基因组信息的维度及其对基因组预测的影响。

The Dimensionality of Genomic Information and Its Effect on Genomic Prediction.

作者信息

Pocrnic Ivan, Lourenco Daniela A L, Masuda Yutaka, Legarra Andres, Misztal Ignacy

机构信息

Department of Animal and Dairy Science, University of Georgia, Athens, Georgia 30602

Department of Animal and Dairy Science, University of Georgia, Athens, Georgia 30602.

出版信息

Genetics. 2016 May;203(1):573-81. doi: 10.1534/genetics.116.187013. Epub 2016 Mar 4.

The genomic relationship matrix (GRM) can be inverted by the algorithm for proven and young (APY) based on recursion on a random subset of animals. While a regular inverse has a cubic cost, the cost of the APY inverse can be close to linear. Theory for the APY assumes that the optimal size of the subset (maximizing accuracy of genomic predictions) is due to a limited dimensionality of the GRM, which is a function of the effective population size (Ne). The objective of this study was to evaluate these assumptions by simulation.
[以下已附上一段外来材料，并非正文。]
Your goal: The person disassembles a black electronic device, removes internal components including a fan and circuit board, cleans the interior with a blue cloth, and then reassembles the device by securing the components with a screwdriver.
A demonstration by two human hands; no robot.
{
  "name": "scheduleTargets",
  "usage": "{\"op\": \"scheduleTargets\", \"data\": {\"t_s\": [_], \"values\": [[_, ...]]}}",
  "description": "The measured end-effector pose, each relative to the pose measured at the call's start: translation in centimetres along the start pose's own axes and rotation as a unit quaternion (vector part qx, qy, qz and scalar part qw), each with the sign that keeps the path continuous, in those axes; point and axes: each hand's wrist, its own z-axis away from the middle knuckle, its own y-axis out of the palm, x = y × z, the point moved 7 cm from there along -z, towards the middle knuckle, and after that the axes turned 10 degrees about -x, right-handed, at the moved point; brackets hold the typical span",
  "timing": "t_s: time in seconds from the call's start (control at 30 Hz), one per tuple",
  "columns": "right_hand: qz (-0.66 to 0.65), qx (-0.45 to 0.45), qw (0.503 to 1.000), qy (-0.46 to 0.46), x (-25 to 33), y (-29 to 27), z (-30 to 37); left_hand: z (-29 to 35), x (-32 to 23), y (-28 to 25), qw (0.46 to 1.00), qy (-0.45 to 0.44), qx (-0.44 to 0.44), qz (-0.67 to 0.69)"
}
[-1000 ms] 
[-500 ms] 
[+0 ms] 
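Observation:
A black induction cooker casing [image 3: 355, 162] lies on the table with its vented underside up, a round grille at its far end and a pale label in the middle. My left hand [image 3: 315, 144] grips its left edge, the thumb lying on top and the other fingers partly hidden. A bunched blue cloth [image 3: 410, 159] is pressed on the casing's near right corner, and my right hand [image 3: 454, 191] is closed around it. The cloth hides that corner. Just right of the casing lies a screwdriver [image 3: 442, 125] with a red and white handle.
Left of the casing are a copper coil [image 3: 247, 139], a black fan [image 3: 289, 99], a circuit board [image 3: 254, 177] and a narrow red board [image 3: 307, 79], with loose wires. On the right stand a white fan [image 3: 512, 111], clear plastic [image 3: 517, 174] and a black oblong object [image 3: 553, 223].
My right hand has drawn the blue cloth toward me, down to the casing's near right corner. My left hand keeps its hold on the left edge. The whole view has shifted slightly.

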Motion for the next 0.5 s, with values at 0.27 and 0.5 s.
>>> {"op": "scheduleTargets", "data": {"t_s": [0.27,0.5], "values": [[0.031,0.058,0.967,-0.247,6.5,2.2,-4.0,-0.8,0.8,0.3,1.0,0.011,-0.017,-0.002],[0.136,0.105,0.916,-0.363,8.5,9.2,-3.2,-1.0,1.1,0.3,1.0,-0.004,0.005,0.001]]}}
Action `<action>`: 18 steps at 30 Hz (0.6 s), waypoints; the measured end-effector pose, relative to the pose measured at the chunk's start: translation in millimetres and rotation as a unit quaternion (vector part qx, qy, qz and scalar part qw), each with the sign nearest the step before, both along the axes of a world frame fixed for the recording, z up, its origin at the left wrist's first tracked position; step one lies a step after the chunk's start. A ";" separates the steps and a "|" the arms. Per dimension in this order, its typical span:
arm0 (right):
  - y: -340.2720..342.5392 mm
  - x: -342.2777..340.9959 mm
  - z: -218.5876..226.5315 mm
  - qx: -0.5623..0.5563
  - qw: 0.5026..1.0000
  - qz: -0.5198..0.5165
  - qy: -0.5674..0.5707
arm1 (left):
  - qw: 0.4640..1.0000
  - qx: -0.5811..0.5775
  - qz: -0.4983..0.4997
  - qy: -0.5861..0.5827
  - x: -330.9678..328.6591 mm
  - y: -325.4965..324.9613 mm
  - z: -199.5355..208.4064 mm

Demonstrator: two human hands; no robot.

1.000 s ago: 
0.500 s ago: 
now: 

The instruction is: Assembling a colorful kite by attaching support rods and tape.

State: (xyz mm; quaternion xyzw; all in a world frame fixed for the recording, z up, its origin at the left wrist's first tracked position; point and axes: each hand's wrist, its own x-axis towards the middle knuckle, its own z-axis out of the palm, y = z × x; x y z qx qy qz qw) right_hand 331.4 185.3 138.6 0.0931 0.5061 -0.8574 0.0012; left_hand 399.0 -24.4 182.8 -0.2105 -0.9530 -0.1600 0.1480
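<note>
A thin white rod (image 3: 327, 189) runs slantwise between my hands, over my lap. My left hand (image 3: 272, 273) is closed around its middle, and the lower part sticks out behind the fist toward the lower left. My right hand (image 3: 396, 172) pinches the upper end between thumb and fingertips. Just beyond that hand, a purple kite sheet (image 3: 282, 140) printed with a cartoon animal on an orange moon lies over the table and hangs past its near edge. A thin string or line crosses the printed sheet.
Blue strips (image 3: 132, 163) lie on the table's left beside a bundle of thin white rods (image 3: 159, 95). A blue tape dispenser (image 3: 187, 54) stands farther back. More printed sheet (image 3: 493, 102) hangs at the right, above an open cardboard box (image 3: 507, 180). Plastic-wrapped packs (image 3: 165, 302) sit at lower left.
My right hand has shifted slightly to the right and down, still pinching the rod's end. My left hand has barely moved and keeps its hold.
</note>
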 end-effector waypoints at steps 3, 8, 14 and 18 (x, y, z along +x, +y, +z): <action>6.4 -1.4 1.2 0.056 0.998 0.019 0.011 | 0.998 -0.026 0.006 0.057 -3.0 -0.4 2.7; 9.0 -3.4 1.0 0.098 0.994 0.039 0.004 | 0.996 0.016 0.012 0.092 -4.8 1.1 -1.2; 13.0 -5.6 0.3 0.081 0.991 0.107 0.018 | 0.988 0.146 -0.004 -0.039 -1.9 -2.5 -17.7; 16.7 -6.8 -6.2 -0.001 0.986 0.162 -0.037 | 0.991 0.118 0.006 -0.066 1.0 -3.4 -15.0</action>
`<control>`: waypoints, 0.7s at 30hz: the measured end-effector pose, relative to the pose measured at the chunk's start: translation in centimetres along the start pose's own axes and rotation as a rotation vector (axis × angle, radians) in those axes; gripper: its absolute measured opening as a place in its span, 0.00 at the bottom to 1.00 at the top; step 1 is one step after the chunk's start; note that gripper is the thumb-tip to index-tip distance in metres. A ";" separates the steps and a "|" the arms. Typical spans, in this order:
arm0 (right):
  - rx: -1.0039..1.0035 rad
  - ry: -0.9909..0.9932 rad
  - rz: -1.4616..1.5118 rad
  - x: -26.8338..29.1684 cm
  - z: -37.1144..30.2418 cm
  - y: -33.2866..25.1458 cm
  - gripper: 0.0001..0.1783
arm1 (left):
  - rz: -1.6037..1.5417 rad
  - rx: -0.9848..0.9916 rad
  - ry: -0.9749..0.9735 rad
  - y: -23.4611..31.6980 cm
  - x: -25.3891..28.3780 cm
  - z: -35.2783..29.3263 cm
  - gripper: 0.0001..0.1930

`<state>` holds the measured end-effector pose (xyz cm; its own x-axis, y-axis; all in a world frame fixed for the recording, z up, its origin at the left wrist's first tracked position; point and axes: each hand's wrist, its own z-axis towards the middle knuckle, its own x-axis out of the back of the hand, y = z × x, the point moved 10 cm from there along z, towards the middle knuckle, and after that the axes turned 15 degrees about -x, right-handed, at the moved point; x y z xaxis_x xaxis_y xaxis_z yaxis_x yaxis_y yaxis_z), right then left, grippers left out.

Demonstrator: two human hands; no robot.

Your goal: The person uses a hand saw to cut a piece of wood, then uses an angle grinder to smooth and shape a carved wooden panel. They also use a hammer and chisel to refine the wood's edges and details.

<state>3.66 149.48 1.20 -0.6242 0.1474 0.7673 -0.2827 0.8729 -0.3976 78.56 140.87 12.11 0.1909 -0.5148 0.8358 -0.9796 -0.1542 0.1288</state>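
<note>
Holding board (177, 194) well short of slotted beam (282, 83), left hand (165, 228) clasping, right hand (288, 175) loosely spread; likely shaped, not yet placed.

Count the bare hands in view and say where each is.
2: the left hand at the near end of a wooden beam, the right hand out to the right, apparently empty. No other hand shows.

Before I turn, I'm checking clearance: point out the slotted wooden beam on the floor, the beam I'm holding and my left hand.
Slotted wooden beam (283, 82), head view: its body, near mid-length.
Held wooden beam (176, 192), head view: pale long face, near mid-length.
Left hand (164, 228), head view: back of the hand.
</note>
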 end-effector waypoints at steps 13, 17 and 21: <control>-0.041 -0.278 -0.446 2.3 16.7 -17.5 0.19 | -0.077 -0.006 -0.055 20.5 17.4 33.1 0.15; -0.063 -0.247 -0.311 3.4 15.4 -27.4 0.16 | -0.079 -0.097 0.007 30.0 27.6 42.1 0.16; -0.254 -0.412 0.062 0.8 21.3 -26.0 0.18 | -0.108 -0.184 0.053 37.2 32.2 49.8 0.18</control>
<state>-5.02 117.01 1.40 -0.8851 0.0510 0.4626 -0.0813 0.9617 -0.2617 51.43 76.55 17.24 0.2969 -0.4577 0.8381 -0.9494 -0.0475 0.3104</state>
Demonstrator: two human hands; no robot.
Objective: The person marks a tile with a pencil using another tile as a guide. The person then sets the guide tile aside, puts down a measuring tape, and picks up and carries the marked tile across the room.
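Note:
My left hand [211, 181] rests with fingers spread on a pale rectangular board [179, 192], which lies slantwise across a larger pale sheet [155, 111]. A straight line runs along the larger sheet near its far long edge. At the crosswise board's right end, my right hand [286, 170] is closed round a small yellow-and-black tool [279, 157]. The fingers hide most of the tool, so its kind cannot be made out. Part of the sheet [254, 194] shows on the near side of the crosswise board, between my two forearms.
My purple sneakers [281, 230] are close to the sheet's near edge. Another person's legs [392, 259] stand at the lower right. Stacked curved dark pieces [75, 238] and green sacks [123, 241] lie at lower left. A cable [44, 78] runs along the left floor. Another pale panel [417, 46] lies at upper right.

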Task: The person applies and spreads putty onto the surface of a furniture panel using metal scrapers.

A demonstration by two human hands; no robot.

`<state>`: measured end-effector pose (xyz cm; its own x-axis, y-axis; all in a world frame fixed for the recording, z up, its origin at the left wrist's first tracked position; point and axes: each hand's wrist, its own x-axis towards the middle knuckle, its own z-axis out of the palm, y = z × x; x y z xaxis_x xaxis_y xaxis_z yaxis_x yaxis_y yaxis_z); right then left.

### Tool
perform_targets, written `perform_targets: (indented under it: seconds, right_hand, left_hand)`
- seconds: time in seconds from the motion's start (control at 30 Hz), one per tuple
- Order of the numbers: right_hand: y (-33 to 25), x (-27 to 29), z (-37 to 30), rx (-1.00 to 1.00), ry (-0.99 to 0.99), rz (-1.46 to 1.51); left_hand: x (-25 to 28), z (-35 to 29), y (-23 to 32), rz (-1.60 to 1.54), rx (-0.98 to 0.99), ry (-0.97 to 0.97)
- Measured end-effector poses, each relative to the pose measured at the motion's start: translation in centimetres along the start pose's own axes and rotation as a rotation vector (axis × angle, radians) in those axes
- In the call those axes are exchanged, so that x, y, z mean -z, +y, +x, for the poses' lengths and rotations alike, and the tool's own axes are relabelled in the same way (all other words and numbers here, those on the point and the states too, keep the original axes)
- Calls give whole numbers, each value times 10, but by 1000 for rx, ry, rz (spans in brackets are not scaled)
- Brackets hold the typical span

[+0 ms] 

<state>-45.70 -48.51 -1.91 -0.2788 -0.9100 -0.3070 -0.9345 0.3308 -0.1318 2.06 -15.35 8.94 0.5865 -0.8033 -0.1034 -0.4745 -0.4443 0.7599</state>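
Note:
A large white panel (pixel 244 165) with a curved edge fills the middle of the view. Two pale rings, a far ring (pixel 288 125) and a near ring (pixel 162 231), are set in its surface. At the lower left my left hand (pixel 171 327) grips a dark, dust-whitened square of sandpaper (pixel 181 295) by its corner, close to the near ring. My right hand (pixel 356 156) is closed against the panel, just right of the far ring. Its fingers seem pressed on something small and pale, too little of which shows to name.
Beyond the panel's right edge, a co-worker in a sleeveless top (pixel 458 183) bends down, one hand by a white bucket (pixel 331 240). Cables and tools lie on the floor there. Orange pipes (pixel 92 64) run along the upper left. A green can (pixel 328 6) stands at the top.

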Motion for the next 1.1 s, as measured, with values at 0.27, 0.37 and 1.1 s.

Six populations were simulated with approximate effective population size (Ne) from 20 to 200. Each population consisted of 10 nonoverlapping generations, with 25,000 animals per generation and phenotypes available for generations 1-9. The last 3 generations were fully genotyped assuming genome length L = 30. The GRM was constructed for each population and analyzed for distribution of eigenvalues. Genomic estimated breeding values (GEBV) were computed by single-step GBLUP, using either a direct or an APY inverse of GRM. The sizes of the subset in APY were set to the number of the largest eigenvalues explaining x% of variation (EIGx, x = 90, 95, 98, 99) in GRM. Accuracies of GEBV for the last generation with the APY inverse peaked at EIG98 and were slightly lower with EIG95, EIG99, or the direct inverse. Most information in the GRM is contained in ∼NeL largest eigenvalues, with no information beyond 4NeL Genomic predictions with the APY inverse of the GRM are more accurate than by the regular inverse.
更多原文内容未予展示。